[mlir][Vector] Fix mask unpacking in transfer op unrolling #144889

Groverkss · 2025-06-19T12:58:57Z

Mask vector is calculated before any permutations or broadcasting on the memory space, which implies that the outer most dimension of the vector may not corresspond to the outer most dimension of the mask. Transpose the mask before extracting out of it. The transpose eventually folds into the vector.extract once further unrolling takes place.

llvmbot · 2025-06-19T12:59:26Z

@llvm/pr-subscribers-mlir

Author: Kunwar Grover (Groverkss)

Changes

Mask vector is calculated before any permutations or broadcasting on the memory space, which implies that the outer most dimension of the vector may not corresspond to the outer most dimension of the mask. Transpose the mask before extracting out of it.
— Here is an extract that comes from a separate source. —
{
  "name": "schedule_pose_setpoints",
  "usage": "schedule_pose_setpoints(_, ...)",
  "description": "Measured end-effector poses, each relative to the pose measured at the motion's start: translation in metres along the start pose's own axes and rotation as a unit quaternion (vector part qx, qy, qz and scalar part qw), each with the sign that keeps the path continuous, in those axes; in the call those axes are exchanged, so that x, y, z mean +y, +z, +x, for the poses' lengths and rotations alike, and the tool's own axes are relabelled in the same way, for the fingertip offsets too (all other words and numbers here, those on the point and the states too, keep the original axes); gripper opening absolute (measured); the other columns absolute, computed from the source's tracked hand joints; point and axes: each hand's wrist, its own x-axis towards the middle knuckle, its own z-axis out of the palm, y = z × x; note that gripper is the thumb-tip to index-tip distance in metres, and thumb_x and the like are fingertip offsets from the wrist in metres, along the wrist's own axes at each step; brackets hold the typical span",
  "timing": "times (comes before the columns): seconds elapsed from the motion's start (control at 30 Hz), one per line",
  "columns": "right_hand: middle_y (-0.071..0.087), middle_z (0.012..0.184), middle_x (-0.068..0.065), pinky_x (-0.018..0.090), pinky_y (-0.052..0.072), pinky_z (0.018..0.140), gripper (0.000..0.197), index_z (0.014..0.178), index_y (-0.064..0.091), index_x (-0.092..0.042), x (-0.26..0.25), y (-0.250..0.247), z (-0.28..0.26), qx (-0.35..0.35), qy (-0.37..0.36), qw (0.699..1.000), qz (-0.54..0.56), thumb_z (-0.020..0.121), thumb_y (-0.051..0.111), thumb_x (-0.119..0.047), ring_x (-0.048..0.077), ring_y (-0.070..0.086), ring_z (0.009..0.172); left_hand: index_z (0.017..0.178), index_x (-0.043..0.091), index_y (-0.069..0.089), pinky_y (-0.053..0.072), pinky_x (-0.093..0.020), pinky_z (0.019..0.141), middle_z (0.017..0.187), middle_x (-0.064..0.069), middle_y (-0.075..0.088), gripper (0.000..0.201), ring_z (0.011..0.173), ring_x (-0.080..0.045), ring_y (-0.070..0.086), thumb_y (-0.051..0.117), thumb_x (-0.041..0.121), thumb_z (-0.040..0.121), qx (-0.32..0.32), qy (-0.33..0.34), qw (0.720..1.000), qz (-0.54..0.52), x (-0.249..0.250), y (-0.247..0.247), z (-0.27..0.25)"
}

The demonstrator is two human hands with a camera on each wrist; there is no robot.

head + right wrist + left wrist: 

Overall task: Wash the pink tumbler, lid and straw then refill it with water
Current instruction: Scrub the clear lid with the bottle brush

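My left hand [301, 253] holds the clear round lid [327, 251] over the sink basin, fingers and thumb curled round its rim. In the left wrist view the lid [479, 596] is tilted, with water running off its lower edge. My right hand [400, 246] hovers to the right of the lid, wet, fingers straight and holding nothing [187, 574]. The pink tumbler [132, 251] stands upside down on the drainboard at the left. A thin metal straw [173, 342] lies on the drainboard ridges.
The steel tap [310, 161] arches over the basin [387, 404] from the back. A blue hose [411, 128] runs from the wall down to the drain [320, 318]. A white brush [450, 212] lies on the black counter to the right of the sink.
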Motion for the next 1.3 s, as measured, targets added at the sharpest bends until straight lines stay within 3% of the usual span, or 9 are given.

The transpose eventually folds into the vector.extract once further unrolling takes place.

Full diff: https://github.com/llvm/llvm-project/pull/144889.diff

2 Files Affected:

(modified) mlir/lib/Conversion/VectorToSCF/VectorToSCF.cpp (+13-2)
(modified) mlir/test/Conversion/VectorToSCF/unrolled-vector-to-loops.mlir (+30)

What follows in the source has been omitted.